O Grammy não poderá dar pitaco algum sobre o melhor trabalho de The Weeknd até hoje
Enquanto a primeira metade do disco é mais elétrica e dançante, a segunda parte, do total de 16 músicas, se joga não na pista, mas na contemplação. O álbum foi todo produzido por The Weeknd ao lado do famoso Max Martin e de Daniel Lopatin (Oneohtrix Point Never). Há ainda colaborações de Swedish House Mafia, Calvin Harris e Oscar Holter. As participações passam por Jim Carrey e Quincy Jones nas narrações entre faixas, além de Lil Wayne em “I Heard You’re Married”, e Tyler, the Creator e Bruce Johnston (The Beach Boys) em “Here We Go… Again”, faixa na qual Abel reflete sobre sua trajetória de artista desconhecido vindo de Toronto à estrela Super Bowl.
As duas partes funcionam como uma dualidade de estados de espírito. É fácil se identificar como ouvinte que flutua de uma hora para outra do estado eletrizante para o contemplativo, seja emocionalmente ou como resultado da instabilidade do “novo normal”. Excitação e melancolia andam de mãos dadas, e é essa variação tão pontual que torna a sequência de faixas de “Dawn FM” umas das mais interessantes dos últimos tempos. Ouvir o álbum rigorosamente na ordem é tarefa obrigatória para a completa experiência do trabalho.
É fácil se identificar como ouvinte que flutua de uma hora para outra do estado eletrizante para o contemplativo, seja emocionalmente ou como resultado da instabilidade do “novo normal”
Embora a autodestruição e relacionamentos pouco saudáveis ainda sejam temas das canções, talvez pela primeira vez haja um vislumbre de “dias melhores” nas composições de The Weeknd. Ainda que o contexto esteja mais ligado a uma paz na vida pós a morte. O conceito casa com aquilo que a própria capa do álbum já entrega: a ideia de evolução do ensanguentado The Weeknd de “After Hours” para um idoso talvez mais calejado com a vida. A passagem fictícia de tempo, no entanto, parece não interferir na melancolia e no medo vivenciados pelo personagem, e reforça a temática da morte.

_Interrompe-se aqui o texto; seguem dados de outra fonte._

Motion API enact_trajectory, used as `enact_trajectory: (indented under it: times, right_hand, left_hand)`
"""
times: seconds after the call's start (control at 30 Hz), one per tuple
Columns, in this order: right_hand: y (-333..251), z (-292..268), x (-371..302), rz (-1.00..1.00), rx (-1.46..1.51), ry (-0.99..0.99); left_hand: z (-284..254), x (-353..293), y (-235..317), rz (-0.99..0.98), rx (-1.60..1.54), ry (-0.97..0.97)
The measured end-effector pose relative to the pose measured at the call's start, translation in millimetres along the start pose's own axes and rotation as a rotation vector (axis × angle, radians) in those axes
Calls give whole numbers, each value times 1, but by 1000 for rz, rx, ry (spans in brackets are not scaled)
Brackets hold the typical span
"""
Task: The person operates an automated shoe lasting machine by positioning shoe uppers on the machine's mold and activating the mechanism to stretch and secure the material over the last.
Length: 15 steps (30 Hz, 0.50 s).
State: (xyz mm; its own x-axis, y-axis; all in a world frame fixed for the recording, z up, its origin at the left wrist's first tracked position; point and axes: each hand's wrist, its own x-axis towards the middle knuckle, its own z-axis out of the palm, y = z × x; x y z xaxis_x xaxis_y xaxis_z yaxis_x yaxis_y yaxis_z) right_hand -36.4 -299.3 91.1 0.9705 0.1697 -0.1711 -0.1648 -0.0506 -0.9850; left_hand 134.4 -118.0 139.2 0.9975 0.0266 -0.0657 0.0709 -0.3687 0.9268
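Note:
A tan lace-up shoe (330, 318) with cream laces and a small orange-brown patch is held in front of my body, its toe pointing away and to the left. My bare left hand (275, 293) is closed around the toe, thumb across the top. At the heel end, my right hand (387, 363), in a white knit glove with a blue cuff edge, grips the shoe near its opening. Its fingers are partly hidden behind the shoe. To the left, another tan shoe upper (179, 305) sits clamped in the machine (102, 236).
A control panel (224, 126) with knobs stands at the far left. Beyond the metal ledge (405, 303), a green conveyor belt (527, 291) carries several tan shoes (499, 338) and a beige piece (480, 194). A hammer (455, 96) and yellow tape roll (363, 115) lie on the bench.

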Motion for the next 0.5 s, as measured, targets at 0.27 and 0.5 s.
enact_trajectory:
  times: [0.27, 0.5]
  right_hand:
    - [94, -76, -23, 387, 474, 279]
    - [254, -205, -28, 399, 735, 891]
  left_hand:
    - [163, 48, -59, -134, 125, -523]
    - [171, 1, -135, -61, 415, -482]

Ainda pensando em conceito, Abel já falou em algumas entrevistas sobre “o desejo de remover The Weeknd do mundo”. É curioso imaginar que “Dawn FM”, como uma rádio fictícia transmitida do além, pode ser justamente o capítulo final do personagem. Como diz Jim Carrey já no início do trabalho, The Weeknd deve “caminhar para a luz e aceitar seu destino de braços abertos”. A glória é certa!